The economic impact of Brexit - Capital Economics

The economic costs of a “no deal Brexit” have diminished as the positions of the UK and EU have narrowed ahead of the end of the transition period at end-2020. We now believe that the key issue for the UK is less whether there will be a deal or a no deal, but the type of no deal Brexit that it would be.

Our view

  • It is impossible to say what the final outcome of negotiations will be.
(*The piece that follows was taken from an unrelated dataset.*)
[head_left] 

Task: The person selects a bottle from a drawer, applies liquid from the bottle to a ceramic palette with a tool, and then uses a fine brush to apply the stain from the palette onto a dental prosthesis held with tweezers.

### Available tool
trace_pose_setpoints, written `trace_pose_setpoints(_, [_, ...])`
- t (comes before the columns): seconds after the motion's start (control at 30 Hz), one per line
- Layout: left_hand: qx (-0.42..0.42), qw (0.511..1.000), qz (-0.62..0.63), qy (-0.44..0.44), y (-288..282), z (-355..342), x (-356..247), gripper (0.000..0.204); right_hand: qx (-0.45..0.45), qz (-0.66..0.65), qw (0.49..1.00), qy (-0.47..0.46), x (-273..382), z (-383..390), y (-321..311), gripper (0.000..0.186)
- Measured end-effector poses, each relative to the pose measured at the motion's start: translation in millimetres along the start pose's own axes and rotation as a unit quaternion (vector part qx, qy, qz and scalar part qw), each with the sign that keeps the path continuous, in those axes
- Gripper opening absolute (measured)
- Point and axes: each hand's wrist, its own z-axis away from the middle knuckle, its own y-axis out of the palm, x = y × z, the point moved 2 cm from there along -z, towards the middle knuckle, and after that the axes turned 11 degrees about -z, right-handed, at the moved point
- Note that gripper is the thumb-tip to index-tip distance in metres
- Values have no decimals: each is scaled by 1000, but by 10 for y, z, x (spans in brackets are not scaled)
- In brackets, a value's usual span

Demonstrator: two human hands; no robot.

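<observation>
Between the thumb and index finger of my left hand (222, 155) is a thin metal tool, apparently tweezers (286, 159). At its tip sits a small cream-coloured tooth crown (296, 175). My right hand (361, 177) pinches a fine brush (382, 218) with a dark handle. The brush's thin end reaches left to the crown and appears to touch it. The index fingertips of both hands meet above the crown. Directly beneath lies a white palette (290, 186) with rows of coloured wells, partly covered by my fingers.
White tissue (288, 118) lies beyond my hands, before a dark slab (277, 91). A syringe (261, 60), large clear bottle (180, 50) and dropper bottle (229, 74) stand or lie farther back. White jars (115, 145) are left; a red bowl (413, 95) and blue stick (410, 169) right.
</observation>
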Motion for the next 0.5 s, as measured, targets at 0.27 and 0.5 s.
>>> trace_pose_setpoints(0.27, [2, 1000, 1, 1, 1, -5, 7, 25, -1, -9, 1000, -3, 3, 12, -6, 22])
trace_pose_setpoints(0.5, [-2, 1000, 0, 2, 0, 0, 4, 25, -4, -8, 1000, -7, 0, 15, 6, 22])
However, the size of the economic threat posed by a no deal Brexit has reduced since 2016 as the UK and EU have found areas of agreement and the UK has replicated trade deals with non-EU states.
  • There are different types of no deal Brexit. A “cooperative no deal” would see the UK and EU working to smooth the transition. Conversely, an acrimonious split would exacerbate initial disruptions and could even threaten arrangements that have already been put in place.
  • The COVID-19 crisis has thrown even the worst-case scenarios for the economic impact of Brexit on the UK into context. Nonetheless, depending on the level of cooperation, a no deal Brexit could reduce average GDP by 1-2.5% in 2021.
  • In isolation, Brexit will have negative impact on the UK’s potential growth rate. Longer-term, however, we think productivity gains for the UK economy from digitisation will offset the drags from Brexit.